La bozza di disegno di legge sull’atto medico che
alcuni parlamentari si accingerebbero a presentare, ha il sapore di una reazione miope al dibattito in atto nella sanità sui rapporti tra le diverse professioni sanitarie e sul nuovo modello che inevitabilmente si sta consolidando per l’assistenza.
Una reazione che trova basi e spunto da un percorso delineato nella storia.

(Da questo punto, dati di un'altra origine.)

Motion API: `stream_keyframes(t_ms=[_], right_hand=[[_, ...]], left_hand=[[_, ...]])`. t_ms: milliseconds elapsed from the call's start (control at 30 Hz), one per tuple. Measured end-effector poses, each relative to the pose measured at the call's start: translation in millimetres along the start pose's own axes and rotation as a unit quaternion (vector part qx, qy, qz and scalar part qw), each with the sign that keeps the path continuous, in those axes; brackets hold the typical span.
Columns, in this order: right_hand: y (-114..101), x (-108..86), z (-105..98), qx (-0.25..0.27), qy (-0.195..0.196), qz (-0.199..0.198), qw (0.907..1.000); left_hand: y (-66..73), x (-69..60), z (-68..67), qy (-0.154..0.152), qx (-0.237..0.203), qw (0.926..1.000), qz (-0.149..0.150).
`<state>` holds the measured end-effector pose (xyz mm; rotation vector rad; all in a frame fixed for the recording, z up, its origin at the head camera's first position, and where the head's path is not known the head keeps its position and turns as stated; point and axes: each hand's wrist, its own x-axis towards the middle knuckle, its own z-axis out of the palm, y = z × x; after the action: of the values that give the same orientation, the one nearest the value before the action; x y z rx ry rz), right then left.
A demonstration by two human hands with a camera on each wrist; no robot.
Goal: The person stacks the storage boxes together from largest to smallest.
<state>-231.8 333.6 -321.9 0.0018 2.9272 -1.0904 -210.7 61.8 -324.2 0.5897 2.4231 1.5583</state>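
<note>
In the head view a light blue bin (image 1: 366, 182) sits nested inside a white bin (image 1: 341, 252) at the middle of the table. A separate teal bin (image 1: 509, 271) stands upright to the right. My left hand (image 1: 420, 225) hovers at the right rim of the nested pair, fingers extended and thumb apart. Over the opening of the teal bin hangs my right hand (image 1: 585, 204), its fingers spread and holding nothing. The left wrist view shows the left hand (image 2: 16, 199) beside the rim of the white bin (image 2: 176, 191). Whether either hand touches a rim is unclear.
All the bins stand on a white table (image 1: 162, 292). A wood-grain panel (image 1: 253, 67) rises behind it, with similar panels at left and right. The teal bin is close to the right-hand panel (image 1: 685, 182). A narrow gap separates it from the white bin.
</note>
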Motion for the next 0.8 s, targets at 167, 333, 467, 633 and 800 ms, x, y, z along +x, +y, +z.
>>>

E che non riesce a superare però le porte dell’attuale assetto della cura e dell’assistenza in cui le parole d’ordine sono multidisciplinarità, multiprofessionalità, integrazione professionale, collaborazione tra le professioni e centralità del paziente e dei suoi bisogni.
Parlare di atto medico è lecito, parlarne per elevare barriere rispetto al malato, assume un retrogusto che ci eravamo dimenticati, proprio grazie all’evoluzione dei modelli di cura e di assistenza.

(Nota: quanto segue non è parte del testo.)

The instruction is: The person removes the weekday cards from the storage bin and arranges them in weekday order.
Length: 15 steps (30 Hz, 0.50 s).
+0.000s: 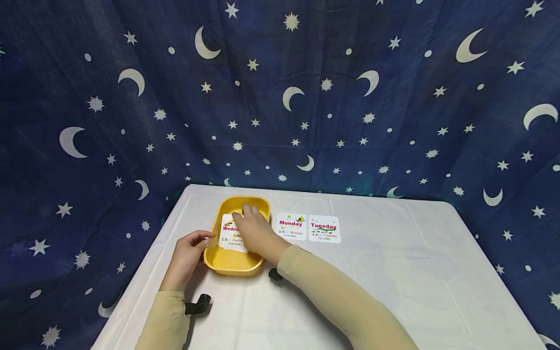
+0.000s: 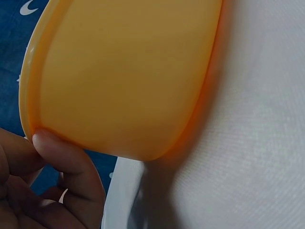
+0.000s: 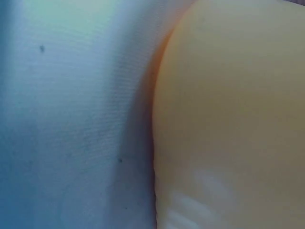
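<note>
A yellow tray (image 1: 234,267) with rounded ends stands on the table. My left hand (image 1: 187,253) is at its left side; in the left wrist view, the thumb and a finger (image 2: 71,162) pinch the tray's rim (image 2: 29,90). Inside the tray is a white card reading Wednesday (image 1: 230,238), with another card edge showing just beneath it. My right hand (image 1: 258,233) reaches over the tray and grips this card by its upper right part, covering the end of the word. The right fingertips are partly hidden. In the right wrist view only the tray's outer wall (image 3: 228,119) and the cloth appear.
To the right of the tray, a Monday card (image 1: 290,226) and a Tuesday card (image 1: 324,229) lie side by side, face up. A white cloth (image 1: 393,272) covers the table. Behind hangs a dark blue curtain (image 1: 262,97) with moons and stars. Black straps (image 1: 199,305) show at the wrists.
</note>
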Motion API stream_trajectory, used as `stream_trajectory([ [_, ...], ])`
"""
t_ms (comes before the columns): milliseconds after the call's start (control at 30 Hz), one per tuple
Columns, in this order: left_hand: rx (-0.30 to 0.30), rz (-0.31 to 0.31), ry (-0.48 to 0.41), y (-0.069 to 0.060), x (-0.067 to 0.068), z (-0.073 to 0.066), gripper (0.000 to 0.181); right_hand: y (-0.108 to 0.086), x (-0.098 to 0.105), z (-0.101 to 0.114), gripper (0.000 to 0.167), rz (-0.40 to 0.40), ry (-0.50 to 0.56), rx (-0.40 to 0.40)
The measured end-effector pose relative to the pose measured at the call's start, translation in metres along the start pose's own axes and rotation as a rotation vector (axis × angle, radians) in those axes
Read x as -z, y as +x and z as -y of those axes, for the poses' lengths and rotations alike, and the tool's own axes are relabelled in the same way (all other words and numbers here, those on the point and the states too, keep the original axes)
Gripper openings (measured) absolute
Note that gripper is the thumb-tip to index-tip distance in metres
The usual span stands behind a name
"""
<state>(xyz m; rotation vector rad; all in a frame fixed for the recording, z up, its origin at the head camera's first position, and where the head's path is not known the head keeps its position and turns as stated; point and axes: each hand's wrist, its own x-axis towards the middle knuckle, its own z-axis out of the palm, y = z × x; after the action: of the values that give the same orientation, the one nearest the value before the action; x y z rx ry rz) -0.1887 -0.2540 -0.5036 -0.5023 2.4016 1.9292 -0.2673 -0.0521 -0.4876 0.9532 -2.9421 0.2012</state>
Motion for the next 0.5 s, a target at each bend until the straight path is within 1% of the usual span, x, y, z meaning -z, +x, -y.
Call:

La proposta così formulata è fuori contesto: un contesto e un modello di presa in carico e assistenza che si sta affermando da anni nel sistema salute, che ha dimostrato la sua validità e sta dando i suoi frutti, sia per l’organizzazione del sistema sia per la compliance assistenziale al paziente.
E diventa una proposta pleonastica anche rispetto al Codice di deontologia medica del 2014 (con meno di 2500 anni) in cui è il primo articolo a scrivere a chiare lettere doveri generali e competenze del medico, ma soprattutto all'articolo 66 dello stesso codice che indica al medico la via della collaborazione, condivisione, integrazione, formazione interprofessionale con le altre professioni sanitarie.
Sono in sintonia con quanto commentato dalla senatrice
Annalisa Silvestro, secondo cui “con questa proposta si vuole coltivare quell'idea che alcuni hanno reiteratamente richiamato: "...ma quale equipe..... in sanità si può tuttalpiù parlare di equipaggio ." dove c'è, evidentemente, un comandante, gli ufficiali e la truppa.
E chiudo proprio con le recenti parole di Annalisa Silvestro, parlamentare e infermiera, che danno il senso della posizione che una simile proposta può avere: “Tutti i professionisti sanitari, infermieri in primis, si sono liberati 15 anni fa di un anacronistico mansionario; credo proprio che non intendano venga, se pur surrettiziamente, riproposto. Siamo nel 2015 e credo che si debba rimanere in questo millennio, pronti a dialogare ma anche a non accettare provocazioni e a difendere la professionalità e l'autonomia degli infermieri e di tutti i professionisti sanitari”.
Su questa strada e con questa idea continueremo a lavorare per smentire, nel concreto queste idee antiche e superate, vestite di “nuovo”.